Evren, hiç patlamayan bir balon olabilir. Eğer tüm yıldızların ve gezegenlerin yerçekimi kuvvetleri, başlangıçtaki genişlemeyi durdurmaya yetmezse, evren, hiçlikte genişlemeye sonsuza kadar devam edebilir. Zaman içinde, yıldızlar sönecek ve dondurucu bir karanlık perdesi, tüm varlığı gizleyecektir. Böyle bir evren, kendini hiçbir zaman yaşama döndüremez. Tarihin belli bir anında var olabilir, ihtişam içinde parlayabilir ve sonra geri dönüşü olmayan bir karanlığa gömülür. Bu en son modelde önemli bir nokta da, bir defalık patlama gerçekleşmeden önce, evrenin tüm madde ve enerjisinin uzaydaki tek bir noktada toplanmış olması ve bu noktanın, patlamadan önce sonsuza kadar hareketsiz kaldığı varsayımıdır.

Bu model bir çelişki sergilemektedir: Hareketsiz nesneler, -başlangıçtaki tek nokta gibi - dışarıdan bir kuvvet uygulanmadıkça hareketsiz kalmaya devam edeceklerdir, fakat bu ilk nokta evrenin tüm madde ve enerjisini içinde tuttuğuna göre, bunun dışındaki hiçbir şey ( en azından doğal hiçbir şey ), bir patlamaya sebep olmayacaktır.

Bu çelişkinin en basit çözümü, doğaüstü bir varlığın evrenin oluşumunu başlattığını düşünmek olacaktır. Öyleyse, evrenin açık oluşum modeli, doğaüstü bir Yaratıcı'nın -Tanrı'nın var olmasını - gerektirir.

İZAFİYET TEORİSİ

1916'da, Albert Einstein, izafiyet teorisi hakkındaki ilk denemelerini yayımlar ve bilim dünyası deliye döner. Einstein, evrenin en derin gizlerini ortaya çıkarmış gibidir. Formülü, bazı problemler çıkarmıştır - teknik çelişkiler, matematiksel engeller- fakat bunlar gazeteleri veya popüler bilim dergilerini bile ilgilendirecek olaylar değildir.

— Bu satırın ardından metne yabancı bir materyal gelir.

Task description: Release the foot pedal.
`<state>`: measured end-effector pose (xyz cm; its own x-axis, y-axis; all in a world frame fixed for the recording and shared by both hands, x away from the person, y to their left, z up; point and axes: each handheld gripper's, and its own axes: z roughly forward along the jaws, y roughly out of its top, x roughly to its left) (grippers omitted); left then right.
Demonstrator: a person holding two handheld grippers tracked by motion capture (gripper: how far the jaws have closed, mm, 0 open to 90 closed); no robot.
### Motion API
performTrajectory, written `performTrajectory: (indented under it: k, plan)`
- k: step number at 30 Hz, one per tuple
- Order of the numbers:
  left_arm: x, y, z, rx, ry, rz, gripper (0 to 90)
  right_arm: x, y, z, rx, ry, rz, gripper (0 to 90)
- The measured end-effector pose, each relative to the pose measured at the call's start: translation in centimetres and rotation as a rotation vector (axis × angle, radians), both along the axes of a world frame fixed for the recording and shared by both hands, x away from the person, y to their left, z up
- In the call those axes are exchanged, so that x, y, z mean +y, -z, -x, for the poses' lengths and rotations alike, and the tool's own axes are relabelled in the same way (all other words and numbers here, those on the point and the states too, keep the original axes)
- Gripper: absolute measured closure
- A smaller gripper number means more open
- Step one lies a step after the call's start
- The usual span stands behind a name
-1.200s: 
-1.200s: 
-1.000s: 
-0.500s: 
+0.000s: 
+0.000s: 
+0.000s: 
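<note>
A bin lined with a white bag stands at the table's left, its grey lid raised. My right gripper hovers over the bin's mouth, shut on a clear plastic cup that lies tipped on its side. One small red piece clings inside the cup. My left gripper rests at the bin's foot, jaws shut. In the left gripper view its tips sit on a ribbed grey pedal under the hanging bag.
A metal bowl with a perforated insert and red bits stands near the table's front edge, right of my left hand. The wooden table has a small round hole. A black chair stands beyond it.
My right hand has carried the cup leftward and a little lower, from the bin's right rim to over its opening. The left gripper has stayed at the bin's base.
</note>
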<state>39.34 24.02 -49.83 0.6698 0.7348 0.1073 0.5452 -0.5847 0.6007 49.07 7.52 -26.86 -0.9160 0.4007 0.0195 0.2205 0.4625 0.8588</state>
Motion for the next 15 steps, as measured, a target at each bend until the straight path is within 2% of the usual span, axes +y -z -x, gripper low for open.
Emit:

İki bilim adamı, aksaklıkları fark eder. 1917 yılının sonlarına doğru, Hollandalı astronom Willem de Sitter, genel izafiyeti yeniden inceler ve Einstein'a, aksaklıkları belirten ve radikal bir çözüm öneren detaylı bir karşılık gönderir: Genel izafiyet teorisi, ancak tüm evren, tek bir noktadan patlayıp genişliyorsa doğru sayılabilirdi.

Einstein, Sitter'in eleştirisini hiçbir zaman cevaplamaz. Daha sonra, 1922'de, Rus matematikçi, Alexander Friedmann kendi kendine Sitter'in çözümünü geliştirir. Friedmann, Einstein’ın teorisinin doğru olması halinde, evrenin, her yöne doğru yüksek bir hızla genişliyor olması gerektiğini öne sürer.

Bu arada, denizin karşı kıyısında, Amerikalı astronom Vesta Slipher, evrenin patlamada olduğu gibi, dışa doğru hareket ettiğini gerçek anlamda gözlemlemiştir. Arizona Flagstaff'ta bulunan Lowell Gözlem evindeki güçlü teleskopu kullanarak, Slipher, düzinelerce galaksinin, gerçekten de merkezi bir noktadan uzaklaştığını fark etmiştir.

1918 - 1922 yılları arasında, de Sitter, Friedmann ve Slipher, bireysel olarak bulgularını Einstein'la paylaşmışlardı, fakat Einstein, garip bir şekilde onların çözümlerini her zaman reddetmişti. -sanki o zekasıyla, genişleyen bir evrenin teolojik anlamını da fark etmişti.